Corneados por una granada de mano

Corneados por una granada de mano

Javier Salvador, teleprensa.com

Una granada de mano en un centro de menores inmigrantes no acompañados no es normal. Una granada de mano es un arma de guerra que, dependiendo de su carga explosiva, hasta la podríamos denominar como arma de destrucción masiva si nos atenemos a los tratados internacionales que nos dicen el volumen de muertes probables que puede causar si llegase a usarse, que es como mide esa escala ¿Una barbaridad de ejemplo verdad? Pues lo realmente bárbaro es que se tire un artefacto explosivo con una bolsa de metralla adosada para aumentar exponencialmente su poder destructivo a un centro de menores. 

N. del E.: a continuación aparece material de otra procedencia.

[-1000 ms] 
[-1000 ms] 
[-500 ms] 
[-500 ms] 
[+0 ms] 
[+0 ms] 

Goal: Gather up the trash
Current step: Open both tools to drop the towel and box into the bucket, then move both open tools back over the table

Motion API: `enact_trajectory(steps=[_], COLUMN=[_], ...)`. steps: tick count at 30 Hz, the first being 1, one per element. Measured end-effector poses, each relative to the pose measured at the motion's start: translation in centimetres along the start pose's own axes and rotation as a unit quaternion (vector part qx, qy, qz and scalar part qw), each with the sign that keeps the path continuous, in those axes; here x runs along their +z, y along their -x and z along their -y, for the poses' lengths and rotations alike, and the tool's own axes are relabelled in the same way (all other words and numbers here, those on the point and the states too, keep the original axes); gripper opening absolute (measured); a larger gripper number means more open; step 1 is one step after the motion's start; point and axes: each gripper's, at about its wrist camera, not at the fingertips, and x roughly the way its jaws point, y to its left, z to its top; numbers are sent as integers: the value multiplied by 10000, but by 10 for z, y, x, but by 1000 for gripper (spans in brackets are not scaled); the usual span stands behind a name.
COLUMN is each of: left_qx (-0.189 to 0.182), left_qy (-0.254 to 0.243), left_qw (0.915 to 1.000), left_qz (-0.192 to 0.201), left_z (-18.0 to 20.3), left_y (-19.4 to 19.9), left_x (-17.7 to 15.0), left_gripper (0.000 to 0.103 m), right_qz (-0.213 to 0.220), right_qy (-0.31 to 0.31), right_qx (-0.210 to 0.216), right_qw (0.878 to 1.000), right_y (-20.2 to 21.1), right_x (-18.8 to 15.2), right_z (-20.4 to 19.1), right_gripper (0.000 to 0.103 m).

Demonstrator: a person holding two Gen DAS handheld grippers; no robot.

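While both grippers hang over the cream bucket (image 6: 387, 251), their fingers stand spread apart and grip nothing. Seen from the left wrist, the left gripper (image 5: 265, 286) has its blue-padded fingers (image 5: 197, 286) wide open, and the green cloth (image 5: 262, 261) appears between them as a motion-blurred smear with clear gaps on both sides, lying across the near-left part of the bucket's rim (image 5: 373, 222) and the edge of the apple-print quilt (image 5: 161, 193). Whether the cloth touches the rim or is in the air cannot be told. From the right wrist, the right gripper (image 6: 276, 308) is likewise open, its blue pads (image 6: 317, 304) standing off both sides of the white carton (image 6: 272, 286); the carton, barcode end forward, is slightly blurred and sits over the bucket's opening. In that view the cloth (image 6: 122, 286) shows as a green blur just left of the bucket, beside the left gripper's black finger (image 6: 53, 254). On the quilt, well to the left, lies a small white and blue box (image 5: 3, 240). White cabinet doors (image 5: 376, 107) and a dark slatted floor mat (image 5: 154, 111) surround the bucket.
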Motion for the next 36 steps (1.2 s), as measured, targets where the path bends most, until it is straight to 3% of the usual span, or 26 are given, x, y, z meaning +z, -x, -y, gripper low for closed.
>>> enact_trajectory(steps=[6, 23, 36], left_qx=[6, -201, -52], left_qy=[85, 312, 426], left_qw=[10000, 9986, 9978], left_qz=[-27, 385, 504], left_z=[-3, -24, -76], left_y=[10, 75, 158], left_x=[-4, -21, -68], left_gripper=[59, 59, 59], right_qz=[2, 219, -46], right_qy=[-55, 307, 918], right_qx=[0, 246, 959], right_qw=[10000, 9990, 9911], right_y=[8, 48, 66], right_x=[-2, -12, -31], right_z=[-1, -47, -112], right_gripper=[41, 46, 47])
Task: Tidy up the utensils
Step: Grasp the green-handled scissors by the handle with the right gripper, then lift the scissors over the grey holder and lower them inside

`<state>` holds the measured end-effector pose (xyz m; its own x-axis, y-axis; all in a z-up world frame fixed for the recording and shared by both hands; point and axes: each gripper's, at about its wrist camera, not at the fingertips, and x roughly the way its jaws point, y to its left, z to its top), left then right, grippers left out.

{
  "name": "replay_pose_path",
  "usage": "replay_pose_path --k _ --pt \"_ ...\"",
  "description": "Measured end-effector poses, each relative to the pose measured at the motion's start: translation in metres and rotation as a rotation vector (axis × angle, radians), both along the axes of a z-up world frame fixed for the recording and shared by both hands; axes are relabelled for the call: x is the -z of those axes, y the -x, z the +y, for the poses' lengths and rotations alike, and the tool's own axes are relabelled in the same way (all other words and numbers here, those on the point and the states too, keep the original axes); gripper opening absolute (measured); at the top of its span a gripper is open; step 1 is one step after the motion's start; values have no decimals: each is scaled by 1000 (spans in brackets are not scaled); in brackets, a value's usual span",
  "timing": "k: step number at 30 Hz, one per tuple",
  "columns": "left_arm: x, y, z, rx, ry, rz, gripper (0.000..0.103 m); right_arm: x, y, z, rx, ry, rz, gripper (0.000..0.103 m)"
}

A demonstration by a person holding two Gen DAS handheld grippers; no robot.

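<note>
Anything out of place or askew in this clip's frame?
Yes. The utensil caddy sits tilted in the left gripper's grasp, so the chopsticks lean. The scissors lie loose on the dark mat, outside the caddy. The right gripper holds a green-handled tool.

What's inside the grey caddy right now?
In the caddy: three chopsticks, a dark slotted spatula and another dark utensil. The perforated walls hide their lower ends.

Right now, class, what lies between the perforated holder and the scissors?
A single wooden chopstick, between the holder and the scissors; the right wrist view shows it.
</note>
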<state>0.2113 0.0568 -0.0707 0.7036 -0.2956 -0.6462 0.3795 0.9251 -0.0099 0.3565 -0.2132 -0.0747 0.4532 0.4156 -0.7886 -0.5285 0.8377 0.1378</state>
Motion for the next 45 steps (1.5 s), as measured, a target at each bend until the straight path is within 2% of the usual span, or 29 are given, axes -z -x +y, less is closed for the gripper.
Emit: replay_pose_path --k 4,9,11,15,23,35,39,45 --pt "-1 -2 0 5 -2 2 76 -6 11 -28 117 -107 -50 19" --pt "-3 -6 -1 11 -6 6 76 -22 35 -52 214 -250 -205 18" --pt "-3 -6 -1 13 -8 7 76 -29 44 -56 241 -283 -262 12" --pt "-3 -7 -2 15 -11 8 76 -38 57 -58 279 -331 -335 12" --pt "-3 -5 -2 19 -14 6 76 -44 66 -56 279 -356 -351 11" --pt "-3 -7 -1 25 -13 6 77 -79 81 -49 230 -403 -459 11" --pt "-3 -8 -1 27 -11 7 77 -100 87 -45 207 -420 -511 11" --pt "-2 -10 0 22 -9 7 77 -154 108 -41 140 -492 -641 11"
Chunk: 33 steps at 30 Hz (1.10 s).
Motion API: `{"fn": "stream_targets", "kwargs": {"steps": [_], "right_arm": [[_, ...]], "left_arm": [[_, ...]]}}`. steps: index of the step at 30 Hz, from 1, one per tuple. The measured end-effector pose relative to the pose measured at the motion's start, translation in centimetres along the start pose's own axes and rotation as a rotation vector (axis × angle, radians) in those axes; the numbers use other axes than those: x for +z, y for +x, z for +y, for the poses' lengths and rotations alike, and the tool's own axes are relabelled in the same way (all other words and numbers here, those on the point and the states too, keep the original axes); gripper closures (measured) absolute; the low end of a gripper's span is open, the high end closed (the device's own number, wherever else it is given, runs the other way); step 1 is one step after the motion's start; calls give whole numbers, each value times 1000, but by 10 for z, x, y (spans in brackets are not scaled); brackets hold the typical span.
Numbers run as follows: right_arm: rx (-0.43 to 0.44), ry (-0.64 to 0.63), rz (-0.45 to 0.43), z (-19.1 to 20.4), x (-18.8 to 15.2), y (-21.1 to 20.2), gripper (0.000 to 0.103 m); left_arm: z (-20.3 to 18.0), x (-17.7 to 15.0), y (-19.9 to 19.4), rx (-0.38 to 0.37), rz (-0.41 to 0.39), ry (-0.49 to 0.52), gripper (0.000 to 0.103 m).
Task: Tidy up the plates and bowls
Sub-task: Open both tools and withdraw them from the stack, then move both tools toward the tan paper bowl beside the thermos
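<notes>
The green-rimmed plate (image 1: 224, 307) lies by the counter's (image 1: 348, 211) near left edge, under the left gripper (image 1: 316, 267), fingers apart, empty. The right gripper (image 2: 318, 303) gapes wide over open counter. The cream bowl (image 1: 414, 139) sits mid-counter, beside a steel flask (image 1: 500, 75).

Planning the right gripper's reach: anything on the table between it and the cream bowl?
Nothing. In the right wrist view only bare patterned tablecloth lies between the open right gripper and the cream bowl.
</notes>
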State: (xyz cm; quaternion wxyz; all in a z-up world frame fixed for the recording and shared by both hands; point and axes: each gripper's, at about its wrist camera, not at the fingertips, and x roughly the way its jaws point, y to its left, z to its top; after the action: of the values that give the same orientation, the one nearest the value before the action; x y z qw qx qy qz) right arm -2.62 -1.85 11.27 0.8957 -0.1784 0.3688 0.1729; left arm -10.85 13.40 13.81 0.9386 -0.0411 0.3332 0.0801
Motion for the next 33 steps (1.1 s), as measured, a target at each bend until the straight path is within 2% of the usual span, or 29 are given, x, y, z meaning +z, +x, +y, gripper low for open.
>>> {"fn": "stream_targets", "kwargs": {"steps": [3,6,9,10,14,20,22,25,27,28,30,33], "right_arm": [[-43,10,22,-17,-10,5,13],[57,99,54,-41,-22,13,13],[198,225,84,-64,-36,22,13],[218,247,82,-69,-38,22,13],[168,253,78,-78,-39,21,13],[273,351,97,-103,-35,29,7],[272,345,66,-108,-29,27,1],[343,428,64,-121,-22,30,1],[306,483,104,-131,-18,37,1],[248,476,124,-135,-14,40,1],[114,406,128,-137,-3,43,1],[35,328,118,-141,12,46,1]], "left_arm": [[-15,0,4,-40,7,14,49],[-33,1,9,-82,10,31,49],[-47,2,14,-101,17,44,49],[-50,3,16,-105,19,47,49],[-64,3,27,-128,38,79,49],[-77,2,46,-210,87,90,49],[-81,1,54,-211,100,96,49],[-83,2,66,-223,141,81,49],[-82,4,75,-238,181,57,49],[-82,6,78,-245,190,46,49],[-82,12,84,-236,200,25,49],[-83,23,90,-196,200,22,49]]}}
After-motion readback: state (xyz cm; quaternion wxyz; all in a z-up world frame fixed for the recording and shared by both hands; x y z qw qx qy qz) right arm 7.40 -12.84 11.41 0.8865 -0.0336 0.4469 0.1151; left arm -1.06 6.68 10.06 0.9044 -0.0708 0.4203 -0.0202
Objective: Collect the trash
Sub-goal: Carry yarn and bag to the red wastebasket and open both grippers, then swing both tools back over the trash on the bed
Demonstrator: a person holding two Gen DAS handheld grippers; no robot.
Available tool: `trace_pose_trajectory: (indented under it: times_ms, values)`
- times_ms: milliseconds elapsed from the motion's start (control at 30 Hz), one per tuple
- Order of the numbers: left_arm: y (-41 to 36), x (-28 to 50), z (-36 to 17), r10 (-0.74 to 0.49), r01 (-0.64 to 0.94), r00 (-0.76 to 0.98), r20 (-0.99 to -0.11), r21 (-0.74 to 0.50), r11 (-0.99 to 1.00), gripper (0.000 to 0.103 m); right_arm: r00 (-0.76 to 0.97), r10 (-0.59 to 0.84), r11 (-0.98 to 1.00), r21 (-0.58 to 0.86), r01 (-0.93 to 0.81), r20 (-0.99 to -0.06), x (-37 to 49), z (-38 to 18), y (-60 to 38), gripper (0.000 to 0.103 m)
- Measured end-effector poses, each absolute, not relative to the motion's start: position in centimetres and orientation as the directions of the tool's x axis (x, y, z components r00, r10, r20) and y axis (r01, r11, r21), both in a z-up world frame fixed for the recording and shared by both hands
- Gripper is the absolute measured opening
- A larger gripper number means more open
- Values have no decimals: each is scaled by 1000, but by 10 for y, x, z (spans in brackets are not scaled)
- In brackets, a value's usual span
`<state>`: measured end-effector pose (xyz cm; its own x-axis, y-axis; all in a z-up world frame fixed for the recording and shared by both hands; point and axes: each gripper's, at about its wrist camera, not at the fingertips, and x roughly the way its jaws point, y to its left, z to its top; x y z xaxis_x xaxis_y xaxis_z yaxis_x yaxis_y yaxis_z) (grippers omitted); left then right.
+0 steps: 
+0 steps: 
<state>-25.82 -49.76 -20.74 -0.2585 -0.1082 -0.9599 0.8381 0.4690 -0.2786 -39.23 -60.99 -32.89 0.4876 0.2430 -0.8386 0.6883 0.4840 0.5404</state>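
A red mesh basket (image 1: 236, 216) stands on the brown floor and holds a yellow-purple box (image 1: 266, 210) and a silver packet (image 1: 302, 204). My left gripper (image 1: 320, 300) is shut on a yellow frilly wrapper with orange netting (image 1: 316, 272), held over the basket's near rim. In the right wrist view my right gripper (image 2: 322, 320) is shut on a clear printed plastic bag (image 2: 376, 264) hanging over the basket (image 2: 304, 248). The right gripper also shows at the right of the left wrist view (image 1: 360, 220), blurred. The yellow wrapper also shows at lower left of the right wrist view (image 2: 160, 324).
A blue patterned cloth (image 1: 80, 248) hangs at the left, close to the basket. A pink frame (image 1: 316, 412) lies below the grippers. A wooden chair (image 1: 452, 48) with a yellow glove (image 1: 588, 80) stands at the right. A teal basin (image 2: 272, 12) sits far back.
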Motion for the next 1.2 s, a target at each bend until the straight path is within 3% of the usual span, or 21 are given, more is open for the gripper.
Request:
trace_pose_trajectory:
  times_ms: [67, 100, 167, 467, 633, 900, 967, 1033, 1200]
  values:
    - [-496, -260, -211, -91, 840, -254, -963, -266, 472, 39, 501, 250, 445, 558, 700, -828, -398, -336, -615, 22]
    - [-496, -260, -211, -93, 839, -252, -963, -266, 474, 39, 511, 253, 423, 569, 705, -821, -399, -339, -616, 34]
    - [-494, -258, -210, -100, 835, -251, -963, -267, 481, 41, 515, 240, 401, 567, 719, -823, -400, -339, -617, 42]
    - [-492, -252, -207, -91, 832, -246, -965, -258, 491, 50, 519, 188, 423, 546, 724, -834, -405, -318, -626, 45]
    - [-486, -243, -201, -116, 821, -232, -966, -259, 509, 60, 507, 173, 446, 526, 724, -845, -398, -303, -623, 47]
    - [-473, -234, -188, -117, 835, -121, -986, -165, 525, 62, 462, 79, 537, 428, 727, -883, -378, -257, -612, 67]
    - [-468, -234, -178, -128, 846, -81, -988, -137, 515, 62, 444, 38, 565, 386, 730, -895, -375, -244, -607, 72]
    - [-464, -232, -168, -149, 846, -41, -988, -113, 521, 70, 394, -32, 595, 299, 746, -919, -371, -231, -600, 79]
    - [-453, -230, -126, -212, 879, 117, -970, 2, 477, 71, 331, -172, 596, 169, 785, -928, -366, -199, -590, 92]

Y vamos a ver, que no digo que entre esos chavales no existan un número indeterminado de esos que podamos definir de auténtico marrón, pero qué mierda de sociedad estamos construyendo si no somos capaces de ayudar un poquito a revertir esa situación, cuando una de nuestras principales preocupaciones es saber qué podemos y que no podemos comprarnos en el puñetero Black Friday. Vamos, que creo que tenemos algo de capacidad ociosa que podemos emplear en beneficio de los demás.

Para determinar, en mi opinión, si Vox tiene alguna culpa por utilizar estos centros como epicentro de un problema que ellos mismos han generado para ganar votos del modo mas rastrero, les voy a poner el ejemplo de los toros. Si, de los toros de lidia.

Si a mi me gustasen los toros, que no es el caso, asumiría que con la entrada que compro participo de un espectáculo en el que se va a matar a un animal. Es decir, que no me podría sentir menos culpable por el mero hecho de no mirar al ruedo cuando fuesen a clavar la espada al astado. También tendría que asumir que soy corresponsable de la muerte de cualquier torero y de cada una de sus heridas, porque con mi dinero incito a que se lleve a cabo ese “espectáculo”, le pago para que se exponga y por lo tanto participo de un negocio en el que hay una serie de efectos posibles y otro que viene ya de serie, que es la muerte del toro de la que soy sencillamente un colaborador necesario.

Si yo cito a los medios de comunicación, que mal hecho por ir y darle difusión a este tipo de tropelías, para decirles que la inmigración es un problema y los centros de menores una parte significativa de ese desajuste, no puedo desentenderme de los efectos que mi discurso provoque, porque de tanto tocar la parte oscura de la masa gris de las personas, se termina por encender una cerilla en el pajar de la población, llamémosla, intelectualmente débil. 

Lo que viene a ser un tonto con inicitiva en el lenguaje normal.

Mirar a otro lado cuando sucede la consecuencia posible de nuestros propios actos tiene una responsabilidad tasada. Puede que esa no fuese la intención directa, el objetivo de las palabras, pero obviamente los hay que entendieron aquellos arrebatos de campaña como una incitación al odio sobre un determinado colectivo. Y ya se sabe, cuando se acerca mucho la cerilla al pajar, pues al final termina por aparecer una granada de mano con carga de extra de tornillería en el jardín de un centro menores.

Vox tiene en estos momentos medio centenar de diputados en la Cámara Baja. Esto supone un coste mínimo de un millón de euros al mes que salen del bolsillo de todos los españoles entre sueldos, asesores, servicios auxiliares, dietas de desplazamiento y otros conceptos. El mínimo exigible es que no vuelvan a denominarse constitucionalistas hasta que no se lean la Carta Magna y comprendan mínimamente los valores fundamentales que protege, porque precisamente la protección de la dignidad de la persona es uno de esos ejes sobre los que pivota todo su articulado.

Un poco de seriedad, aunque se llegue, tarde no vendría mal. Aunque sea después de ser corneados por una granada de mano que, dicho sea de paso, gracias a Dios que no explotó.